(DESCRIPTION OF THE TASK) Repeat the data below in full. Pictures must not be part of the copy.

+++ DATA EXTRACT

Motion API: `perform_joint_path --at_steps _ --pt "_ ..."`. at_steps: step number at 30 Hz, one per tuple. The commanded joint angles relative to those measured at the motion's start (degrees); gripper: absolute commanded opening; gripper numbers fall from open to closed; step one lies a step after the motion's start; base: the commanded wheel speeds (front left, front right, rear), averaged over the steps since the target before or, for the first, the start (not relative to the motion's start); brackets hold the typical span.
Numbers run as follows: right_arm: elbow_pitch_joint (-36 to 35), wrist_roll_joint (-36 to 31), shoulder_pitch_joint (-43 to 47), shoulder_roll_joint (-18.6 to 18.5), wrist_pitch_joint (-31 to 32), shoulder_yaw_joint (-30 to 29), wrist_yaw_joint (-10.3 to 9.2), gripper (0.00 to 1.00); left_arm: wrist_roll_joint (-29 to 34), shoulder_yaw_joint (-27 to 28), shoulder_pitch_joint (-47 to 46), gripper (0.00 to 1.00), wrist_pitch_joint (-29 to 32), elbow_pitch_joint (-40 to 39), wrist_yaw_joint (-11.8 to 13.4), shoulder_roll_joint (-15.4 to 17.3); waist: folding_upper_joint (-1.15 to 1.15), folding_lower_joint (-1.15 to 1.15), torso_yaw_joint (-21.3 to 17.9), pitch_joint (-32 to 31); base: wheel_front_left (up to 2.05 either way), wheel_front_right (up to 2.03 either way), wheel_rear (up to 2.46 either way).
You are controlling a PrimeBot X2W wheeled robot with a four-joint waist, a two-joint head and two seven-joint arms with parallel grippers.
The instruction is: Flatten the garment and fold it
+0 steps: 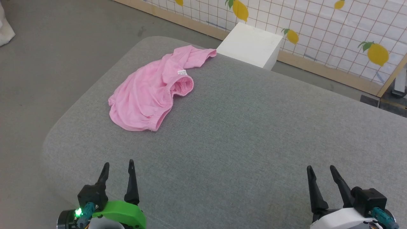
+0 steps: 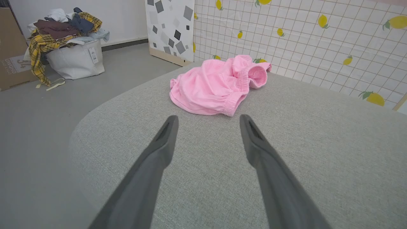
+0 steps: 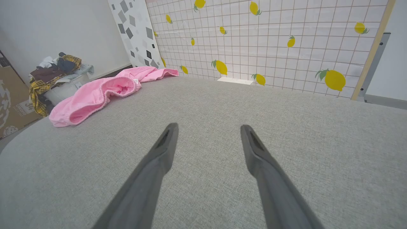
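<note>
Nothing of the job looks started to me. The left hand (image 1: 118, 163) hovers low over the near edge of the grey cloth-covered table (image 1: 238, 127), its two dark fingers spread wide and holding nothing. The garment (image 1: 146, 95) lies well ahead of it, on the far left part of the table near the rounded corner, touched by neither hand. The right hand (image 1: 320, 167) sits at the near right, well apart from the garment, fingers likewise spread and empty. So the flattening and the folding are both left to do, and I would guess a reach towards the far left comes first.

The garment is a light pink, soft-looking heap, not laid out at all. Its left end is a rounded, bunched lobe with a gathered hem along the near edge. In the middle the cloth rolls over itself, and a ruffled elastic opening gapes towards the right, with a small white label (image 1: 181, 72) just above it. From there a narrower twisted strip runs off towards the far edge, ending close by a white box (image 1: 251, 44) that stands beyond the table.
</note>
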Motion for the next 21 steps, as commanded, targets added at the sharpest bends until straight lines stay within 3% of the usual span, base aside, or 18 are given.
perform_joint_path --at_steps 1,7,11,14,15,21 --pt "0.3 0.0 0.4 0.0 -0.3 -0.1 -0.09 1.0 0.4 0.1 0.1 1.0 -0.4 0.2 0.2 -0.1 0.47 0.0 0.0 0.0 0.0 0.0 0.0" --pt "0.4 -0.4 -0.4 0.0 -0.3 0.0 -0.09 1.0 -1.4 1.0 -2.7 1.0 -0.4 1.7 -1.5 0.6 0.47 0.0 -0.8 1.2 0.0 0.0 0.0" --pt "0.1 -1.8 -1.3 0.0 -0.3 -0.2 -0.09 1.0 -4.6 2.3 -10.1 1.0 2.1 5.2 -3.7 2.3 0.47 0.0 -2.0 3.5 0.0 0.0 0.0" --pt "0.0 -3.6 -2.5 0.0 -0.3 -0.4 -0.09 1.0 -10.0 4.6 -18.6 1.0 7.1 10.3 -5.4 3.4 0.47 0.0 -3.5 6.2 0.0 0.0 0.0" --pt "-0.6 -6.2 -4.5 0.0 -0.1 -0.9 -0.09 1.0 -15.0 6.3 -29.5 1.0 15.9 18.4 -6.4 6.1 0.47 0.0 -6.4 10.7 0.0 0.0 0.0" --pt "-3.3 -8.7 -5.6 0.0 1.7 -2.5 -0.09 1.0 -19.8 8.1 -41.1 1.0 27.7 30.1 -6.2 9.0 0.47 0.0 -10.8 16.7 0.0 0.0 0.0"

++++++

(PROBLEM SOLUTION)
Motion API: `perform_joint_path --at_steps _ --pt "_ ..."`. at_steps: step number at 30 Hz, one per tuple. The commanded joint angles relative to those measured at the motion's start (degrees); gripper: absolute commanded opening; gripper numbers fall from open to closed; step one lies a step after the motion's start; base: the commanded wheel speeds (front left, front right, rear), averaged over the steps since the target before or, for the first, the start (not relative to the motion's start); brackets hold the typical span.
Numbers run as follows: right_arm: elbow_pitch_joint (-36 to 35), wrist_roll_joint (-36 to 31), shoulder_pitch_joint (-43 to 47), shoulder_roll_joint (-18.6 to 18.5), wrist_pitch_joint (-31 to 32), shoulder_yaw_joint (-30 to 29), wrist_yaw_joint (-10.3 to 9.2), gripper (0.00 to 1.00); left_arm: wrist_roll_joint (-29 to 34), shoulder_yaw_joint (-27 to 28), shoulder_pitch_joint (-47 to 46), gripper (0.00 to 1.00), wrist_pitch_joint (-29 to 32), elbow_pitch_joint (-40 to 39), wrist_yaw_joint (-11.8 to 13.4), shoulder_roll_joint (-15.4 to 17.3); waist: folding_upper_joint (-1.15 to 1.15), folding_lower_joint (-1.15 to 1.15), torso_yaw_joint (-21.3 to 17.9), pitch_joint (-32 to 31); base: wheel_front_left (up to 2.05 either way), wheel_front_right (up to 2.03 either way), wheel_rear (up to 2.46 either way).
You are controlling a PrimeBot X2W wheeled robot with a four-joint waist, a two-joint head and two seven-joint arms with parallel grippers.
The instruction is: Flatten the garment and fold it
+0 steps: 
+0 steps: 
+0 steps: 
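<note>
Nothing of the job looks started to me. The left hand (image 1: 118, 163) hovers low over the near edge of the grey cloth-covered table (image 1: 238, 127), its two dark fingers spread wide and holding nothing. The garment (image 1: 146, 95) lies well ahead of it, on the far left part of the table near the rounded corner, touched by neither hand. The right hand (image 1: 320, 167) sits at the near right, well apart from the garment, fingers likewise spread and empty. So the flattening and the folding are both left to do, and I would guess a reach towards the far left comes first.

The garment is a light pink, soft-looking heap, not laid out at all. Its left end is a rounded, bunched lobe with a gathered hem along the near edge. In the middle the cloth rolls over itself, and a ruffled elastic opening gapes towards the right, with a small white label (image 1: 181, 72) just above it. From there a narrower twisted strip runs off towards the far edge, ending close by a white box (image 1: 251, 44) that stands beyond the table.
</note>
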Motion for the next 21 steps, as commanded, targets added at the sharpest bends until straight lines stay within 3% of the usual span, base aside, or 18 are given.
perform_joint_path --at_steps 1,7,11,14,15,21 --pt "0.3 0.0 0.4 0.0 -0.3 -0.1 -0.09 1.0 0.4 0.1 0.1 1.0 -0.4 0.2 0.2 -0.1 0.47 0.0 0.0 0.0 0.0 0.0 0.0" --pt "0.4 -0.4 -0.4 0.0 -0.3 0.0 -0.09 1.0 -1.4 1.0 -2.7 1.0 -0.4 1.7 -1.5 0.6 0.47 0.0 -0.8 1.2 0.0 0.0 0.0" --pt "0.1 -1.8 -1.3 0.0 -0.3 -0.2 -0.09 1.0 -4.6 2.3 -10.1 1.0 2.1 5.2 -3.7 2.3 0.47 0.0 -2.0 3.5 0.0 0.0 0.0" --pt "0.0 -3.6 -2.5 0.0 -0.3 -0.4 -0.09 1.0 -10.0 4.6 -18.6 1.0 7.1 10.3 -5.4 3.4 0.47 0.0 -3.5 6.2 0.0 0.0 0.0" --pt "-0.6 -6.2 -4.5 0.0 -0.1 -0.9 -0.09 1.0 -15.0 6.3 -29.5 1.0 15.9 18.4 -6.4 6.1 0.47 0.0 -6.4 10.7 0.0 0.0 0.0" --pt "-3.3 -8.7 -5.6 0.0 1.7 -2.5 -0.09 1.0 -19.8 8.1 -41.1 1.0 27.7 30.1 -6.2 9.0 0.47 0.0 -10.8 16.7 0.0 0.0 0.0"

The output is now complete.